Rating: Summary: Fascinating Historical Account Review:
Want to read about what happens when a group of people find themselves stranded on a desert atoll away from civilization, away from any known law and at the mercy of a psychopath and his band of killers? That's what happened to the unfortunate survivors of the shipwrecked Dutch trading vessel Batavia in 1629. But this is no grisly blood-n-guts accounting. Nothing that would appall the squeamish. Instead, author Mike Dash gives a fascinating insight as to the behavior of people who are suddenly thrust into a desperate life-and-death situation. Interesting that psychopathic leader Jeronimus Cornelisz begins with a twisted rationale for initiating the slaughter of innocent survivors. On a desert atoll with limited provisions, the deaths are meant to cull the users of these provisions. However, as time passes the killings continue out of boredom and bloodlust. Just an amazing account of survival, courage and rescue. Batavia's Graveyard is an absolutely gripping read.

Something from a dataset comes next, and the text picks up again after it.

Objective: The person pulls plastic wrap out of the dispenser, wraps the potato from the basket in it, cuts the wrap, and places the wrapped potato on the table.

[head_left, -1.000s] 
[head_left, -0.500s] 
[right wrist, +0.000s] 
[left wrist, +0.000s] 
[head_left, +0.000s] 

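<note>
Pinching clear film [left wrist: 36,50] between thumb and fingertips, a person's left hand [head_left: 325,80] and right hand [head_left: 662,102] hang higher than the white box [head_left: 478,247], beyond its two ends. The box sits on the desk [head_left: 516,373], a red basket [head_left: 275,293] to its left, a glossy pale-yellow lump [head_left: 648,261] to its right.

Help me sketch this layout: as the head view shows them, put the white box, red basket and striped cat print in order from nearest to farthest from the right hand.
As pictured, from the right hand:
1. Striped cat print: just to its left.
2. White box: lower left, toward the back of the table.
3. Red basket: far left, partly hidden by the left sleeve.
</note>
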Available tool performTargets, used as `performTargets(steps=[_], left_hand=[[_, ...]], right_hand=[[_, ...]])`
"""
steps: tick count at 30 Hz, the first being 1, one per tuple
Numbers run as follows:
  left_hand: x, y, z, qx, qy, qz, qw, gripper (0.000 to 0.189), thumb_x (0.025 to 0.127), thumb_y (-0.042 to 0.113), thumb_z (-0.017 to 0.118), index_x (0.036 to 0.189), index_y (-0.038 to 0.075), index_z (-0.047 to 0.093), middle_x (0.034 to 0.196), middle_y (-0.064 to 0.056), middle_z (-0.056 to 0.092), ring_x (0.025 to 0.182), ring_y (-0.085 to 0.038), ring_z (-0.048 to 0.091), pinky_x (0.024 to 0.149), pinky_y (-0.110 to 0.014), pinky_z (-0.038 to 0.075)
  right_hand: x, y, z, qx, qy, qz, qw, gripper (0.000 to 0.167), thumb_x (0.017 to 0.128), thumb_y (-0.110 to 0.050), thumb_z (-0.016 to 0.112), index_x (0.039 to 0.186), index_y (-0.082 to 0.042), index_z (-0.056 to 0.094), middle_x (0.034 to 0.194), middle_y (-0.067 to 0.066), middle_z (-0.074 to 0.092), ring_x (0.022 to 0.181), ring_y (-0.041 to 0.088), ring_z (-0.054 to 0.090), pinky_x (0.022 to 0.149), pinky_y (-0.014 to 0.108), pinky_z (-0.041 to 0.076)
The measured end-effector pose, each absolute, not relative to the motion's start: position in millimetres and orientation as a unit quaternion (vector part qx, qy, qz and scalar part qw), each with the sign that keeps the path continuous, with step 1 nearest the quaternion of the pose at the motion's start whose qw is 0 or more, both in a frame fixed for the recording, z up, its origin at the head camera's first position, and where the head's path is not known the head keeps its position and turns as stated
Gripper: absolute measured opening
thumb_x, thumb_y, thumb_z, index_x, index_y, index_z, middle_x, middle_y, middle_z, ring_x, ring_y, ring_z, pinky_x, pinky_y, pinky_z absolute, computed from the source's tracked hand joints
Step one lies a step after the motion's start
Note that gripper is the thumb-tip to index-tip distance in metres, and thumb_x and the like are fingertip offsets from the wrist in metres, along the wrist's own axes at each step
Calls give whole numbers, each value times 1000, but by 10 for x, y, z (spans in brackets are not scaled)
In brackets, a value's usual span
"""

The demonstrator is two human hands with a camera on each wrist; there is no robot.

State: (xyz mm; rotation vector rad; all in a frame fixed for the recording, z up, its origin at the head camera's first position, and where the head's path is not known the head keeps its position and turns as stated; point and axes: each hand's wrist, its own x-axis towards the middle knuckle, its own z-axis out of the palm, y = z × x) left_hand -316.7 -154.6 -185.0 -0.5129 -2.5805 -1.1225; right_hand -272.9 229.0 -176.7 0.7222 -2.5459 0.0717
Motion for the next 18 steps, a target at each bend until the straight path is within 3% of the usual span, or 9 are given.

Rating: Summary: A Truly Grisly Story, Told with Skill Review: Batavia's Graveyard (The True Story of the Mad Heretic Who Led History's Bloodiest Mutiny) by Mike Dash is a fascinating book of history that is hard to read at times and even harder to turn away from. I am not sure if the subtitle is true concerning this being the bloodiest mutiny ever but I would not want to learn about one more bloody. The author does a good job of presenting the details of the actual mutiny in an exciting and readable manner, and even a better job of giving an historical context for the events without swamping the tale. It illuminates as it reaches into darkness. The story of the ship Batavia in 1628 and the psychotically cruel and mad plans of Jeronimus Corneliszoon will shock even jaded twenty-first century readers. This book is not for the faint at heart but will be gripping for readers not afraid to look at history's darker moments.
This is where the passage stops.